A assessoria, prevista no acordo judicial de reparação, tem como função fornecer informações técnicas imparciais às comunidades afetadas. O objetivo é garantir que os atingidos acompanhem e influenciem o processo de reparação.

Segundo o calendário divulgado pelas instituições, a votação online ocorreu entre 6 e 11 de fevereiro, pelo site www.voteati.com.br. Já a votação presencial, com depósito de envelopes, acontece entre 10 e 12 de fevereiro, em pontos de coleta nos municípios atendidos.

Dificuldades no processo de votação

O Movimento dos Atingidos por Barragens (MAB) relatou problemas na votação online, como falta de informações claras, instabilidade no site e dificuldades de acesso aos dados cadastrais. Para votar, é necessário estar cadastrado no Programa de Transferência de Renda (PTR) ou ter feito registro prévio em dezembro.

De acordo com o MAB, moradores de áreas rurais, idosos e comunidades tradicionais enfrentam mais obstáculos devido à falta de cobertura de telefonia móvel e acesso limitado à tecnologia. O movimento afirma que essas dificuldades violam princípios das políticas nacionais e estaduais de direitos das populações atingidas.

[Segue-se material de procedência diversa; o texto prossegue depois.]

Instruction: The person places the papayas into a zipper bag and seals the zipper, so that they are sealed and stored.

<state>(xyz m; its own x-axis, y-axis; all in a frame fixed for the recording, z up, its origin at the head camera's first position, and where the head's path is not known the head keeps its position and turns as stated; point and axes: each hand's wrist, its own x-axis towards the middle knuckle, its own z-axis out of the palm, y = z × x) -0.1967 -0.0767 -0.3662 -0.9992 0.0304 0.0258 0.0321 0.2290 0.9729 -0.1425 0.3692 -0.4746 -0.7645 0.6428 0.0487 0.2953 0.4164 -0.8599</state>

Reclamações foram registradas no Núcleo de Acompanhamento de Reparações por Desastre (Nucard). Atingidos solicitaram materiais para a votação presencial, como envelopes, cédulas e equipamentos de impressão.

O processo ocorre no contexto do acordo de reparação firmado pela Vale com o governo de Minas e órgãos públicos. O acordo completou cinco anos no início deste mês.

A reportagem aguarda posicionamento do Ministério Público de Minas Gerais e da Defensoria Pública sobre as críticas ao processo de seleção da ATI.